— TASK ITEM —
In the records below, the line with "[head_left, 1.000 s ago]" opens the range and the line with "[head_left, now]" closes it; print that range exactly and nothing else.

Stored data
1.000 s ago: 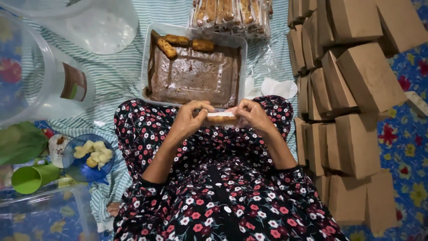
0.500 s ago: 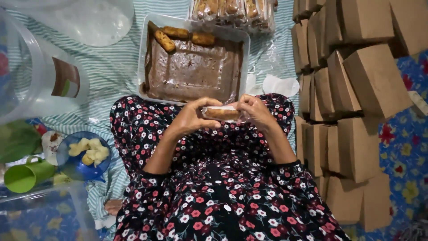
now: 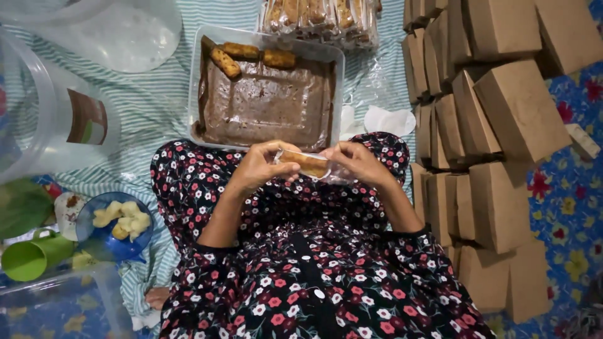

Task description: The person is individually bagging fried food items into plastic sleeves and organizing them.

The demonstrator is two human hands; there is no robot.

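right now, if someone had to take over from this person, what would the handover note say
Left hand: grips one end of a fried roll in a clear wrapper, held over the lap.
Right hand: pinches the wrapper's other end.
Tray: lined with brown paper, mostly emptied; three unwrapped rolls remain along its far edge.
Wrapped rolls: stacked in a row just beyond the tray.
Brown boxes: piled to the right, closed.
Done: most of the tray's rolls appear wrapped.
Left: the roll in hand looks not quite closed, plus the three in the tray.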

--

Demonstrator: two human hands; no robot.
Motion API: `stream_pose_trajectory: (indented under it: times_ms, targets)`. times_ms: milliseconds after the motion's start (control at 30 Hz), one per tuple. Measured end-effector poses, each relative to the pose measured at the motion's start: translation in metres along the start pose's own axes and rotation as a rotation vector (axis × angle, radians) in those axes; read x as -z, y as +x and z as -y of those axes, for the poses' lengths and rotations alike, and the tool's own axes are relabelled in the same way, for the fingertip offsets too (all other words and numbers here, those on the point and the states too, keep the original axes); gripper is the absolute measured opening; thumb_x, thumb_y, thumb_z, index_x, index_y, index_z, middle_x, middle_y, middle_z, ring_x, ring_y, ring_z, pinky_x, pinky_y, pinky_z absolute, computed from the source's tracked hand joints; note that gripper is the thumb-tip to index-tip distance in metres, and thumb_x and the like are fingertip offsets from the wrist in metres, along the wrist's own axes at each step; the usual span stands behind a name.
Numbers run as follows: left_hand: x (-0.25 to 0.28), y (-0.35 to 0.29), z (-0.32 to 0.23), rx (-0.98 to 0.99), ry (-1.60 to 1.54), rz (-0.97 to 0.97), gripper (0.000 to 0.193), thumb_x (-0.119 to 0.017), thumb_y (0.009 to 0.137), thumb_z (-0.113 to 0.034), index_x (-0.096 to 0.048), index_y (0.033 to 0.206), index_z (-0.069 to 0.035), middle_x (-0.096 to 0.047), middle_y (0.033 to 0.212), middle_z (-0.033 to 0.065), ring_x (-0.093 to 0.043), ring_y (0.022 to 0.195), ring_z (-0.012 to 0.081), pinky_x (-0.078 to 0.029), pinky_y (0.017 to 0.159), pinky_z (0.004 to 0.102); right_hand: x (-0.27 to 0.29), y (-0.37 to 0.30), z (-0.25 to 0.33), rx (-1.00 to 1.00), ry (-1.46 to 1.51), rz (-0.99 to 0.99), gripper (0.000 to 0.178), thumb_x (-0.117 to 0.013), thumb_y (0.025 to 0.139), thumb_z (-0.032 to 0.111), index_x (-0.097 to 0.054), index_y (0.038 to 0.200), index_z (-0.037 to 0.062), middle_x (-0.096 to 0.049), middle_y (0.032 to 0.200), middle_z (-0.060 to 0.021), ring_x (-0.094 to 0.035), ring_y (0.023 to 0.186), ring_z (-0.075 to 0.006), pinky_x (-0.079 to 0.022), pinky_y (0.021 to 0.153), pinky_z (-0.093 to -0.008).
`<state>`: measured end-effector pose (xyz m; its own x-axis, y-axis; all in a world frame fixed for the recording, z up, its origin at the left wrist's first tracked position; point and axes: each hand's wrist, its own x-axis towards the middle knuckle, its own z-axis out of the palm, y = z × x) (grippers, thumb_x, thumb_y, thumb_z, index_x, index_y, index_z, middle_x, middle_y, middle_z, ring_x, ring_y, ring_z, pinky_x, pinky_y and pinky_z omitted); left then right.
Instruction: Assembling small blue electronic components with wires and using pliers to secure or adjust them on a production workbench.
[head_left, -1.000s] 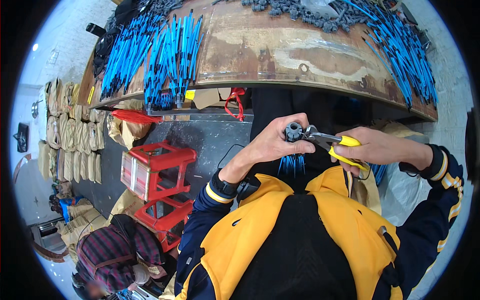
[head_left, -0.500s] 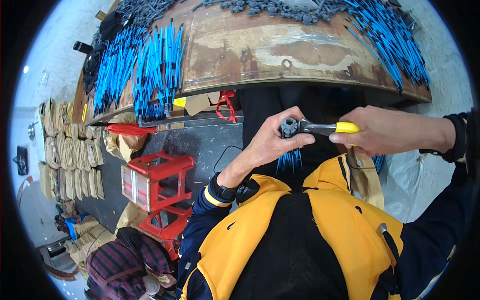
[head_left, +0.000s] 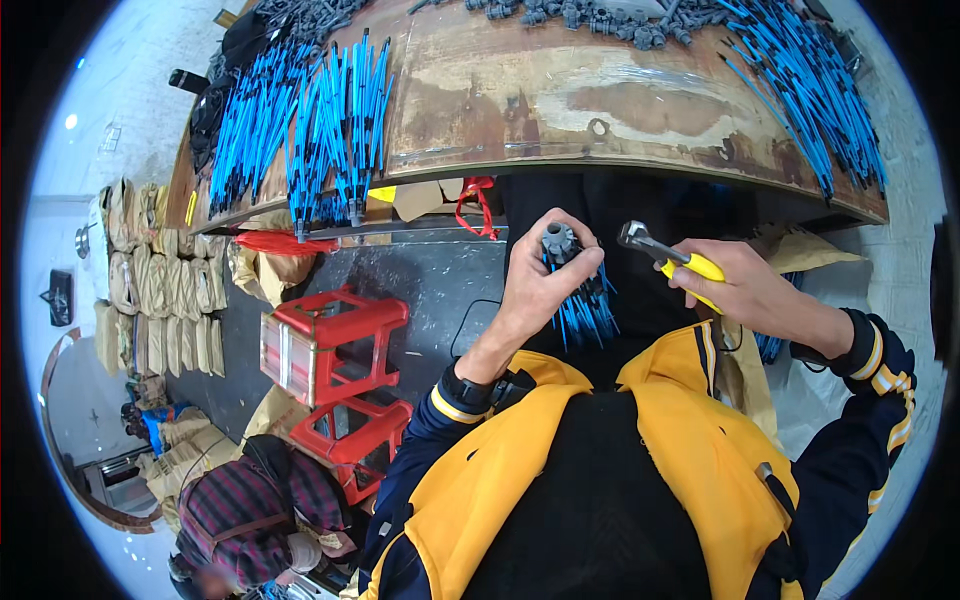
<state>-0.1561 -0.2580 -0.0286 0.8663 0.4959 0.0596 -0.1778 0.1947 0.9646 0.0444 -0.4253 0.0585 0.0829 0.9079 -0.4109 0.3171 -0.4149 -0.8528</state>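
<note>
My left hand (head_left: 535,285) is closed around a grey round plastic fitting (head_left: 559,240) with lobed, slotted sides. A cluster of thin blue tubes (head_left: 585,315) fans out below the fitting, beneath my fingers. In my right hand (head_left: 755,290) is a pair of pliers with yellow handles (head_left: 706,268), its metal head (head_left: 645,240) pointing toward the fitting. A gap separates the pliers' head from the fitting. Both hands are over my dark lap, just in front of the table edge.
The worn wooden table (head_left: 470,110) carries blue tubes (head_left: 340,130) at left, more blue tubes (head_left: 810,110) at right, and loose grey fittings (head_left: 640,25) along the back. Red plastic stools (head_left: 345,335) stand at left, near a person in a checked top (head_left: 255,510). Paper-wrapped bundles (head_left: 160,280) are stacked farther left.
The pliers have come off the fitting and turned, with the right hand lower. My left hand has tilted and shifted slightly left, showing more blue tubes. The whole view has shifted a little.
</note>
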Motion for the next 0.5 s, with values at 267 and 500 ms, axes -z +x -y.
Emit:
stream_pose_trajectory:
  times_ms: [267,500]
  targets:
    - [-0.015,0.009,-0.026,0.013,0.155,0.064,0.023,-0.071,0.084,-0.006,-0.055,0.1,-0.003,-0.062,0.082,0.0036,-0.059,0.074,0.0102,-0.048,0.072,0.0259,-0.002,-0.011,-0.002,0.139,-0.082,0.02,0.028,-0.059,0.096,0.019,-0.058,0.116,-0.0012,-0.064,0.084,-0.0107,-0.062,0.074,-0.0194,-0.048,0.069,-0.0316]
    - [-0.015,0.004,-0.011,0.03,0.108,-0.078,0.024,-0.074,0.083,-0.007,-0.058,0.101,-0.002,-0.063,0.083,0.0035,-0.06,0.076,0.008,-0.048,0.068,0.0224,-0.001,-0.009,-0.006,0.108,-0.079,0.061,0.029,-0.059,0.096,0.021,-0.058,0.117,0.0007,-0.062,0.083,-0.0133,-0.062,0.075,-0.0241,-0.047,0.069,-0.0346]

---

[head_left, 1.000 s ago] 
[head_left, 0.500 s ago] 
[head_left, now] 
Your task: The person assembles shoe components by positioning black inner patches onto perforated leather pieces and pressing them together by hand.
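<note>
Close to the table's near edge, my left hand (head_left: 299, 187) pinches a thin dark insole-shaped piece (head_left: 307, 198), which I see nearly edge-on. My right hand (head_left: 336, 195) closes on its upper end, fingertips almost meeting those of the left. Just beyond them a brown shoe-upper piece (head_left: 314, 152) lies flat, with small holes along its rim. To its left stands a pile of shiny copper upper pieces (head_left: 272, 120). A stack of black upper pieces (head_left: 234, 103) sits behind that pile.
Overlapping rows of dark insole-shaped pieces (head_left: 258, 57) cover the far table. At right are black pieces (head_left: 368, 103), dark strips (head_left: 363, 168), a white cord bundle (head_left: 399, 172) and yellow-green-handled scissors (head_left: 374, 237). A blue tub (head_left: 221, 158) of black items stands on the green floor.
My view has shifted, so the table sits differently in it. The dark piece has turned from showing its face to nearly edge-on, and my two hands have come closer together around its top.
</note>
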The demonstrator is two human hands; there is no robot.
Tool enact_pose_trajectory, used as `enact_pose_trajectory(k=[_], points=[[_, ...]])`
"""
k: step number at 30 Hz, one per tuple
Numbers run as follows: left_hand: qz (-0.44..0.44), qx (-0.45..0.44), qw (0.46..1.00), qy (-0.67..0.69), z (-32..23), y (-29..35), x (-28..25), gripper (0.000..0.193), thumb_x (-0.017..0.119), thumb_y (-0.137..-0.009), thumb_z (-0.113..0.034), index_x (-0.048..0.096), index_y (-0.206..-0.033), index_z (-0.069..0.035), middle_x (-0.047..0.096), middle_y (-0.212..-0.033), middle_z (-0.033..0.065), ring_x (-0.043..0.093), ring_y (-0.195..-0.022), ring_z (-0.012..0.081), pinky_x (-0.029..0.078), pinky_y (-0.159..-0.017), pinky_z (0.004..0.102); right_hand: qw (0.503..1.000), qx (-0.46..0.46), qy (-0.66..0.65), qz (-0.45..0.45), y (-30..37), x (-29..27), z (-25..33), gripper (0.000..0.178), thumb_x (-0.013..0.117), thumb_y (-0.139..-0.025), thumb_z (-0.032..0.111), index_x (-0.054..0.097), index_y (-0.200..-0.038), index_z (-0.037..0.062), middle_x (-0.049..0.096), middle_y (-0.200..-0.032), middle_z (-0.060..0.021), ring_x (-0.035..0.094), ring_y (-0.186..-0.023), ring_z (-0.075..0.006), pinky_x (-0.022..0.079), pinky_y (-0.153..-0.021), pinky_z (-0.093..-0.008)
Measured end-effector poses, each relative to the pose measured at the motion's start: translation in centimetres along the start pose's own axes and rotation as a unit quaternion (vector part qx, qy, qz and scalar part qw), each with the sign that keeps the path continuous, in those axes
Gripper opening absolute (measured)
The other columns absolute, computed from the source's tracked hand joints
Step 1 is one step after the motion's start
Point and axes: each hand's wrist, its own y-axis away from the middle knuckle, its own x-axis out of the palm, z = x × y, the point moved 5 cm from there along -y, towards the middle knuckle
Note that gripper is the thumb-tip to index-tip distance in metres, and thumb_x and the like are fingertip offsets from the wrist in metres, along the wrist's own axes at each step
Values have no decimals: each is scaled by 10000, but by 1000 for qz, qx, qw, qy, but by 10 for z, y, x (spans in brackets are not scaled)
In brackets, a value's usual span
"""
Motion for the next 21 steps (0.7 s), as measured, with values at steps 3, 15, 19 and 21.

— REPLY —
[head_left, 1.000 s ago] 
[head_left, 0.500 s ago] 
[head_left, now] 

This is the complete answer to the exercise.